**WHAT YOU ARE ASKED TO DO**:
Pictures appear among the records below and must be omitted. Repeat exactly the lines from the line with "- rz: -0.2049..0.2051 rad" to the line with "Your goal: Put", both included.

**MATERIAL SHOWN**:
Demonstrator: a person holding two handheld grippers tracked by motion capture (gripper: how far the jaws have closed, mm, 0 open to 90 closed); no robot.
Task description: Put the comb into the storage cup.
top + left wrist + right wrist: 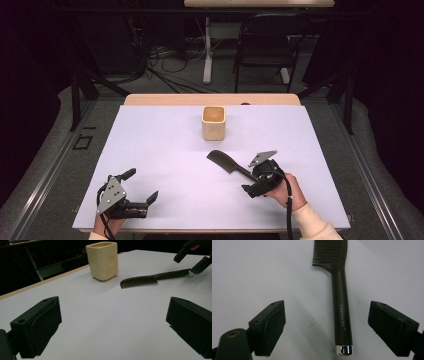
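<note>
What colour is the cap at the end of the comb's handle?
Shiny silver, on the dark brown plastic comb; the metal end cap shows best in the right gripper view.

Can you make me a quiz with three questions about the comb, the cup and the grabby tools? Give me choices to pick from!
1. Where does the comb lie?
A. Inside the cup
B. Flat on the table, nearer the person than the cup
C. On the floor

2. What colour is the cup?
A. Pale yellow
B. Bright red
C. Dark blue

3. How is the right tool set?
A. Shut on the comb
B. Shut on the cup
C. Open, with the comb handle between its jaws

Answers:
1. B, the high view shows the comb on the white table in front of the cup.
2. A, its walls look creamy yellow in the left gripper view.
3. C, the right gripper view shows both jaws standing apart from the handle.
</note>
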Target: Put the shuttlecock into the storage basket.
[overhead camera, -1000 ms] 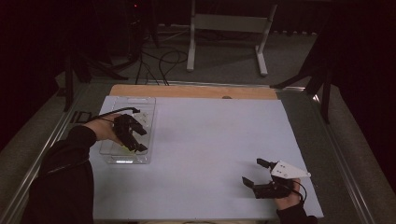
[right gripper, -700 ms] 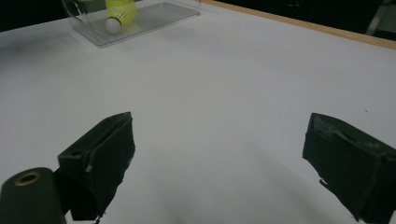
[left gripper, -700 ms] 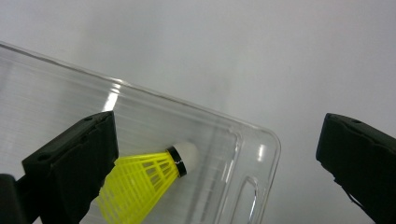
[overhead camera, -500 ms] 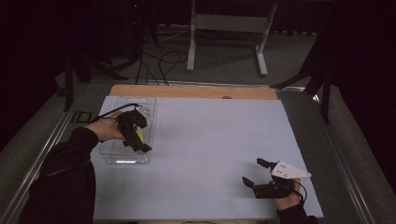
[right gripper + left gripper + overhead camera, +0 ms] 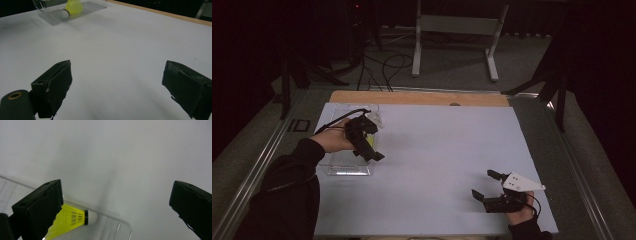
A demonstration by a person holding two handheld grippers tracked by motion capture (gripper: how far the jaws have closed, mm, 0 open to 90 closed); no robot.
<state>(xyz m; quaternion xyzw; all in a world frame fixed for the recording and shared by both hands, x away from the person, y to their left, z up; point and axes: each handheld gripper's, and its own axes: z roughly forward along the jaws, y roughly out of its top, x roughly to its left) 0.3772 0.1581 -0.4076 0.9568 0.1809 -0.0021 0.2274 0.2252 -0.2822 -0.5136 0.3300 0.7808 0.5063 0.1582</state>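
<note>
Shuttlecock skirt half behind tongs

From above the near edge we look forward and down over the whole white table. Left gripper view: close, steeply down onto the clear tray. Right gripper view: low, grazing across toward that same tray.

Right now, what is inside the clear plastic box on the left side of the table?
A yellow shuttlecock with a white tip lies inside the clear box. The left gripper hangs open above it and covers part of the box, so anything beneath stays unseen.
</note>
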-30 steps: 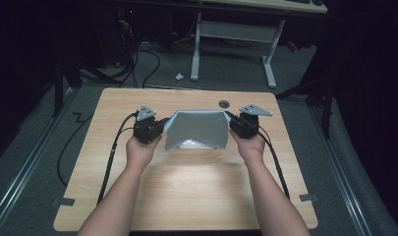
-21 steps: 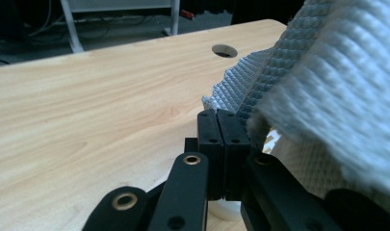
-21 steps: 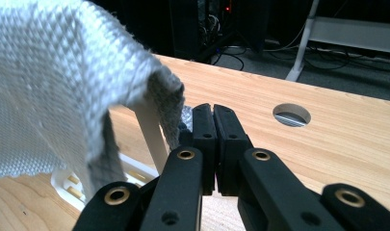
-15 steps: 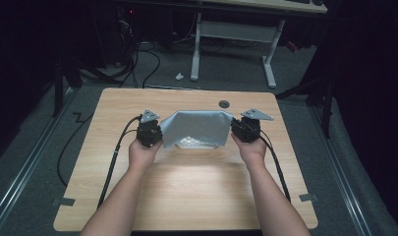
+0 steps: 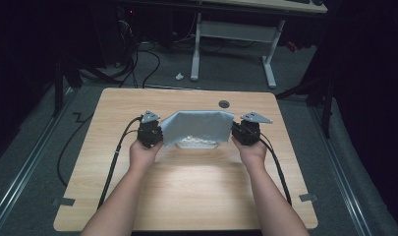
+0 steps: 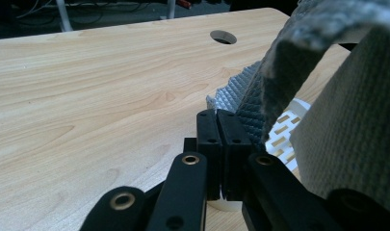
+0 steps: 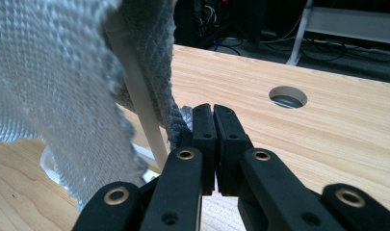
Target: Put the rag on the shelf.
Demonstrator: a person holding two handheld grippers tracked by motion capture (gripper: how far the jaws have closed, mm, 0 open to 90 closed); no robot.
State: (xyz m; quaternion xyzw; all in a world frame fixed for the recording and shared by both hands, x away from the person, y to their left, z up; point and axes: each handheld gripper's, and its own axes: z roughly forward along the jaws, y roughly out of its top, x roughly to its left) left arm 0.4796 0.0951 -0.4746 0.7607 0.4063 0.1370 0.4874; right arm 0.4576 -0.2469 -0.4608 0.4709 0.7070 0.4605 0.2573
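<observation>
Pale matt wood-grain table (image 5: 186,191), grey waffle-textured cloth (image 5: 199,127), matt black plastic tongs (image 6: 216,126)

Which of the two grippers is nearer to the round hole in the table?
The right gripper. The round hole lies just beyond the cloth's right part, while the left gripper holds the opposite side.

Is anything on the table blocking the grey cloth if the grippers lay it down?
Partly. A white slotted object sits right under the grey cloth held between the left gripper and right gripper. The rest of the table looks bare.
</observation>
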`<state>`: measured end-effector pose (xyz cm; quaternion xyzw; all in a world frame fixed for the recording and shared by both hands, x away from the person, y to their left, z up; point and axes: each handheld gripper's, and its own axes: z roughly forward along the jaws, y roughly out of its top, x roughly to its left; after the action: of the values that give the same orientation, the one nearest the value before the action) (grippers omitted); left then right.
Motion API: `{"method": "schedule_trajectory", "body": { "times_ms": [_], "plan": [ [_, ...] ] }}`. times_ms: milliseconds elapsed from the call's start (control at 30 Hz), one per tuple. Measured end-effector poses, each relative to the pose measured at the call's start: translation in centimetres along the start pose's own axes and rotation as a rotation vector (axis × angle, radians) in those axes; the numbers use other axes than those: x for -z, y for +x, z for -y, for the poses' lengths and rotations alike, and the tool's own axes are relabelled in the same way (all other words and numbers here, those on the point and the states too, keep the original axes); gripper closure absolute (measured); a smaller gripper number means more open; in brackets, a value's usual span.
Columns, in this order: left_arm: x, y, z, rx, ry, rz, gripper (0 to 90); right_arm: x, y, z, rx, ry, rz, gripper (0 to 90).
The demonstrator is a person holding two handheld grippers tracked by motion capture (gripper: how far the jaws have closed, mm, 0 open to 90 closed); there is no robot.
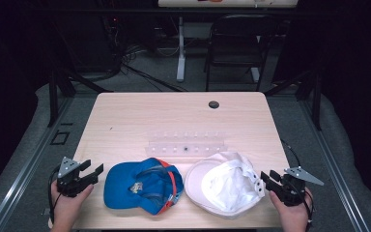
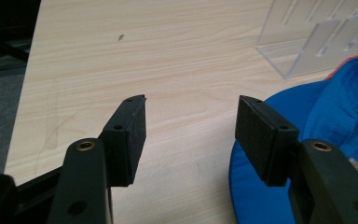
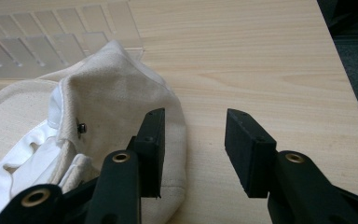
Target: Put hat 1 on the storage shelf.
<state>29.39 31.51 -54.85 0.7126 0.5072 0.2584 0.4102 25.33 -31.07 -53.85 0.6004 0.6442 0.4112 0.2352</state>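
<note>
1. High view: two caps lie upside down side by side near the table's (image 1: 125, 121) front edge – the blue cap (image 1: 140, 186) on the left, the white cap (image 1: 224, 183) on the right, nearly touching. Just behind them lies a clear rack (image 1: 186, 144), flat on the wood. Farther back, a dark round grommet (image 1: 214, 104) sits in the tabletop, and beyond the table stand a black chair (image 1: 239, 43) and a white table leg (image 1: 180, 48). The left gripper (image 1: 91, 172) is held just left of the blue cap, the right gripper (image 1: 265, 182) at the white cap's right edge; both are released, nothing in them.

2. Left gripper view: the left gripper (image 2: 192, 135) hangs over bare wood with its jaws wide apart and empty. The blue cap's (image 2: 326, 116) brim sits under and beyond the right-hand jaw – whether it touches I cannot tell. The rack's (image 2: 317, 42) corner stands behind the cap.

3. Right gripper view: the right gripper (image 3: 193, 149) is open too, bare table showing in the gap. Its left-hand jaw is over the white cap's (image 3: 107, 107) rim, in front of the cloth; the rack (image 3: 42, 37) lies beyond the cap.
</note>
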Motion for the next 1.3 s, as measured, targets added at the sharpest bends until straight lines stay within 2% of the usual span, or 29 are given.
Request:
{"method": "schedule_trajectory", "body": {
  "times_ms": [100,133,200,367,567,700,800,833,867,900,967,1000,1033,1100,1133,1200,1233,1267,1300],
  "plan": [
    [0.0,-0.2,0.0,0.001,-0.009,0.005,46.5,0.1,0.1,0.0,0.003,0.000,0.000,57.1],
    [0.1,-0.3,-0.1,0.012,-0.007,0.021,47.7,0.2,0.3,0.1,0.013,-0.002,-0.006,56.1],
    [0.1,-0.4,-0.1,0.017,-0.005,0.025,47.7,0.4,0.5,0.1,0.025,-0.002,-0.010,55.6],
    [0.0,-0.5,-0.1,0.023,0.009,0.026,47.7,0.7,0.6,0.2,0.021,-0.003,-0.013,55.1],
    [-0.1,-0.6,-0.1,0.023,0.018,0.025,47.7,1.0,0.7,-1.0,0.023,0.021,0.011,53.3],
    [-0.2,-0.7,-0.1,0.017,0.023,0.025,47.7,1.3,0.8,-2.2,-0.018,0.050,-0.006,54.2],
    [-0.2,-0.9,0.0,0.020,0.018,0.029,47.7,1.5,1.0,-2.8,0.005,0.093,-0.001,54.2],
    [-0.3,-1.0,0.0,0.020,0.020,0.035,47.5,1.6,1.1,-3.2,0.016,0.131,-0.005,54.2],
    [-0.3,-1.0,0.0,0.020,0.020,0.035,47.5,1.6,1.1,-3.2,0.016,0.131,-0.005,54.2],
    [-0.3,-1.1,0.0,0.021,0.023,0.039,47.5,1.7,1.1,-3.8,0.018,0.173,-0.008,54.9],
    [-0.3,-1.1,0.0,0.017,0.031,0.044,47.5,1.7,1.1,-3.9,0.017,0.182,-0.011,55.2],
    [-0.3,-1.2,0.0,0.012,0.033,0.047,47.6,1.7,1.1,-4.5,0.004,0.224,-0.013,57.1],
    [-0.3,-1.2,0.0,0.011,0.033,0.047,47.6,1.8,1.1,-4.8,0.012,0.245,-0.011,57.6],
    [-0.3,-1.2,0.0,0.011,0.034,0.047,47.6,1.8,1.2,-5.0,0.009,0.262,-0.011,58.4],
    [-0.4,-1.1,0.0,0.015,0.040,0.047,47.6,1.9,1.3,-5.7,0.020,0.316,-0.013,58.8],
    [-0.4,-1.1,0.0,0.019,0.044,0.045,47.6,1.9,1.5,-6.1,0.028,0.357,-0.015,58.8],
    [-0.4,-1.1,0.0,0.019,0.044,0.045,47.6,1.9,1.5,-6.1,0.028,0.357,-0.015,58.8],
    [-0.5,-1.1,0.1,0.021,0.043,0.043,47.6,1.9,1.7,-6.7,0.034,0.399,-0.014,58.8],
    [-0.5,-1.1,0.1,0.021,0.043,0.043,47.6,1.9,1.7,-6.7,0.034,0.399,-0.014,58.8]
  ]
}}
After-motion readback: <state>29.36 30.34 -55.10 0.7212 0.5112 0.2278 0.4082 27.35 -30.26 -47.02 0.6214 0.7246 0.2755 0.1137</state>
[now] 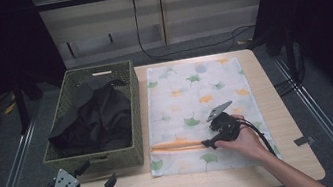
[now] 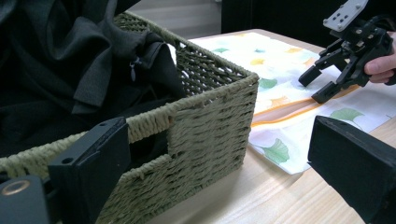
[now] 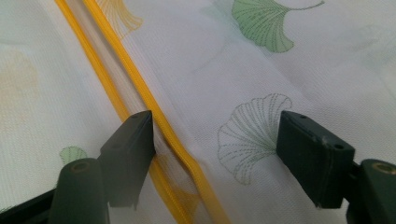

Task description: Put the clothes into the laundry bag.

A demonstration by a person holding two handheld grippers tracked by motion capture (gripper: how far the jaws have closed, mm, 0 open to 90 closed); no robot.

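Observation:
A white mesh bag (image 1: 195, 94) printed with green and orange leaves lies flat on the wooden table (image 1: 280, 106). Its orange zipper (image 1: 178, 146) runs across near the front end. My right gripper (image 1: 209, 143) hovers low over that zipper, open, with the zipper (image 3: 135, 79) passing between the jaws close to one pad and nothing gripped. From the left gripper view the right gripper (image 2: 312, 89) points down at the bag (image 2: 275, 60). My left gripper (image 1: 99, 174) is open and empty at the front left table corner, facing the woven green basket (image 2: 210, 93).
The basket (image 1: 134, 108) stands at the table's left side, packed with dark clothing (image 1: 92, 118). A small dark tag (image 1: 303, 140) sits near the right table edge. Black cables (image 1: 188, 49) lie on the floor behind the table. Bare wood shows along the front and right.

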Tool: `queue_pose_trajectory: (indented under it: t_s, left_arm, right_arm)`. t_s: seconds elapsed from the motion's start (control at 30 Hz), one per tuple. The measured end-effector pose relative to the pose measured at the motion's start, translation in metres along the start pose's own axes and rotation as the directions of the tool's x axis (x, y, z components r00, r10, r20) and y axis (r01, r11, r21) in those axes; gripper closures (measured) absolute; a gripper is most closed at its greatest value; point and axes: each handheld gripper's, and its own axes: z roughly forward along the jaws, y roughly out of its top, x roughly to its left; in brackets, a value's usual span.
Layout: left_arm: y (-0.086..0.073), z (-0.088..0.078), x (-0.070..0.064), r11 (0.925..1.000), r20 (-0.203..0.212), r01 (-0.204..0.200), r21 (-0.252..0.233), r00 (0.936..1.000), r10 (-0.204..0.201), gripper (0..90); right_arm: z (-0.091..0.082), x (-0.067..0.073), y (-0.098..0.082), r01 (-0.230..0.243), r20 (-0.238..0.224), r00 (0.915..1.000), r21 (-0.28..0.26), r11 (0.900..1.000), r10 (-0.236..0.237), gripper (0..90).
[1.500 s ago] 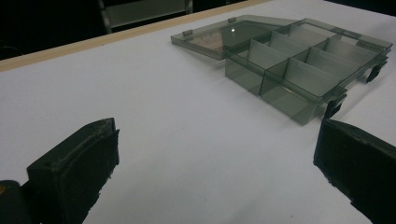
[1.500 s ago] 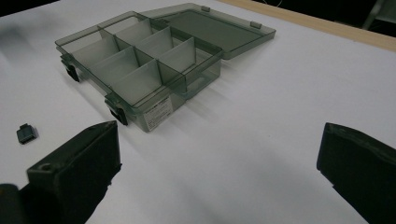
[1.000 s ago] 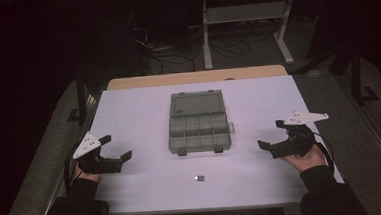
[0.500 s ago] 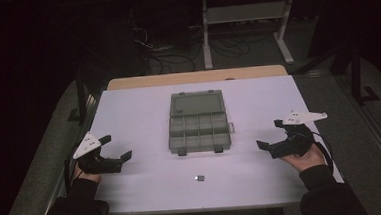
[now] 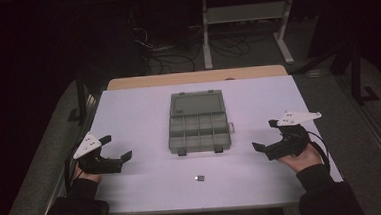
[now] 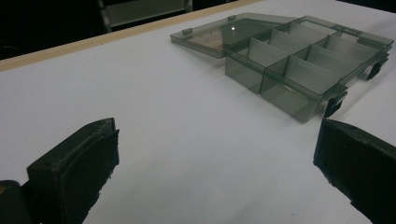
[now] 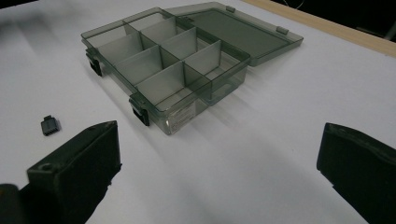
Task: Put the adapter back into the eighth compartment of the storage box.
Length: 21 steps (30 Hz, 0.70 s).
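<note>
Organizer box [image 5: 198,127] sits mid-counter, lid flipped open & lying flat on the far side, compartments w/ dividers look empty. Small dark part [image 5: 200,177] lies on the counter [image 5: 128,106] just in front of the box, toward the person, apart from it. Left gripper [image 5: 115,148] rests near the left edge, well apart from the box, fingers [image 6: 74,168] spread wide, nothing between them. Right gripper [image 5: 265,135] sits near the right edge, also well off the box, fingers [image 7: 77,163] wide apart, holding nothing. Both point inward toward the box.
</note>
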Motion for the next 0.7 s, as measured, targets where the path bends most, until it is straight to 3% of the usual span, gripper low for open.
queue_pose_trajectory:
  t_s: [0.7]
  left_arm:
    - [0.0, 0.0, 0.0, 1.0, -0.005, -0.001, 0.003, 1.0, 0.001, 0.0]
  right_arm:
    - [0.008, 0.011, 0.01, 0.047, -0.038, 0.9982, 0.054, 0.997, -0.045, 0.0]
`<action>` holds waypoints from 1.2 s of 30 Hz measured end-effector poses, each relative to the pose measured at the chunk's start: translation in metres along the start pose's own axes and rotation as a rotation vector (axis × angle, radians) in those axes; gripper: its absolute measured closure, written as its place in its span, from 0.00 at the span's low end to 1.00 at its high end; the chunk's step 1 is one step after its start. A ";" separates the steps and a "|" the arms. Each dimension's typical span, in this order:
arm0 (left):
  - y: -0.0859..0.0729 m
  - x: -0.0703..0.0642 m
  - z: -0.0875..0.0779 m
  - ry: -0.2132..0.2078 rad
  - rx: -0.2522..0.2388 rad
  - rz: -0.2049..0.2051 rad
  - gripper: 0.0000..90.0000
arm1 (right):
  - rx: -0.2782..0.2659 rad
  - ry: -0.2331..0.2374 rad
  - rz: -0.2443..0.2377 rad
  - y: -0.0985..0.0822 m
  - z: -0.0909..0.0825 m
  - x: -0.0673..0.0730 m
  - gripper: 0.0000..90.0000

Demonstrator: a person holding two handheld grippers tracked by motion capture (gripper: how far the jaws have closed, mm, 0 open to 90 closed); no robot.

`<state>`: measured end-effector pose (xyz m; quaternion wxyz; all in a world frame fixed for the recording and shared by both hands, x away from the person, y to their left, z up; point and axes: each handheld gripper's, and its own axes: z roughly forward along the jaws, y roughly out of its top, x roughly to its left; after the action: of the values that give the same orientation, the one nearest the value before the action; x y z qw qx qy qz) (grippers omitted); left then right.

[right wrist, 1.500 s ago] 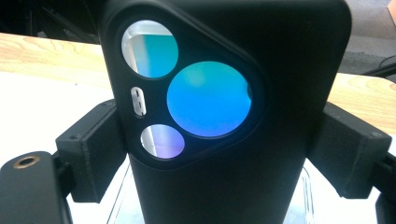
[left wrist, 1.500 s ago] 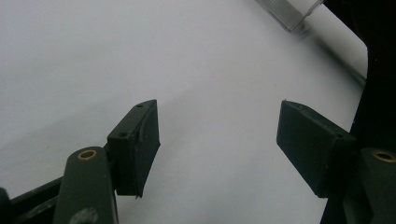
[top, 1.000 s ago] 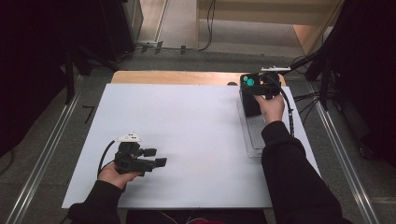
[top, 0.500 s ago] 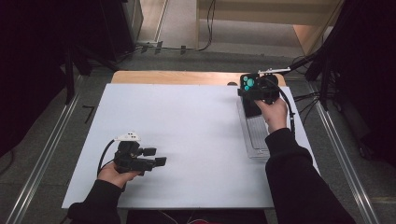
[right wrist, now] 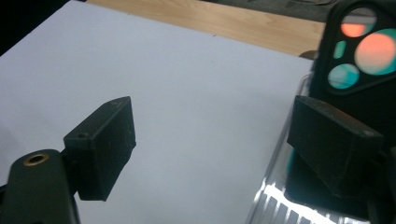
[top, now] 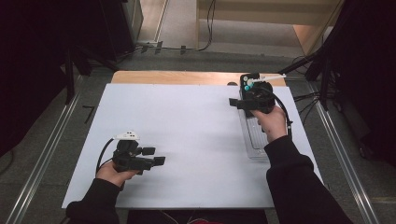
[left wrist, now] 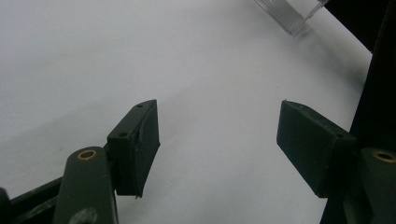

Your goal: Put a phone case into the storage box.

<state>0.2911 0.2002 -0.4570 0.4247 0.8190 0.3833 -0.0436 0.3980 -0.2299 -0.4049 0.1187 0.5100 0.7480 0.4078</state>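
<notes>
The right tool has shifted leftward and slightly nearer the person over the last second, its jaws spread and holding nothing. It hovers over the far end of the clear plastic tray at the desk's right edge, just beside a black phone that stands in that tray. In my judgement the phone is being approached, not yet gripped. The left tool is unchanged, resting low at the near left, jaws spread and empty. A wooden strip borders the far edge; nothing obstructs the reach.
</notes>
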 end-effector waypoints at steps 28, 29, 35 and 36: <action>-0.001 0.002 -0.005 -0.011 0.011 0.017 0.34 | 0.076 0.172 -0.121 -0.043 -0.008 0.044 0.24; -0.001 0.002 -0.005 -0.012 0.010 0.019 0.34 | 0.082 0.175 -0.124 -0.044 -0.008 0.045 0.24; -0.001 0.001 -0.004 -0.017 0.009 0.024 0.34 | 0.095 0.200 -0.137 -0.055 -0.011 0.052 0.24; -0.001 0.001 -0.004 -0.017 0.010 0.027 0.34 | 0.096 0.204 -0.140 -0.057 -0.012 0.053 0.24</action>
<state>0.2901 0.2041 -0.4550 0.4244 0.8258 0.3684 -0.0468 0.3287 -0.1986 -0.4263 0.0456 0.4176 0.8086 0.4119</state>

**RESPONSE**:
  - rz: -0.2049..0.2051 rad
  - gripper: 0.0000..90.0000
arm1 (right):
  - rx: -0.2782..0.2659 rad
  - ry: -0.2331..0.2374 rad
  - rz: -0.2443..0.2377 rad
  - y: -0.0985..0.0822 m
  - z: -0.0909..0.0825 m
  - x: -0.0673..0.0730 m
  - gripper: 0.0000..90.0000

Demonstrator: a person holding two handheld grippers tracked by motion capture (gripper: how far the jaws have closed, mm, 0 open to 90 closed); no robot.

`<state>`: measured end-effector pose (xyz m; quaternion wxyz; all in a world frame fixed for the recording and shared by both hands, x away from the person, y to their left, z up; point and axes: each handheld gripper's, and its own axes: z roughly forward along the jaws, y roughly out of its top, x roughly to its left; after the action: of the values that give the same orientation, the one nearest the value before the action; x y z qw qx qy qz) (grippers omitted); left then right.

[right wrist, 1.500 s ago] 
[left wrist, 1.500 s ago] 
[top, 1.000 s ago] 
[top, 0.500 s ago] 
[right wrist, now] 
[top, now] 
[left wrist, now] 

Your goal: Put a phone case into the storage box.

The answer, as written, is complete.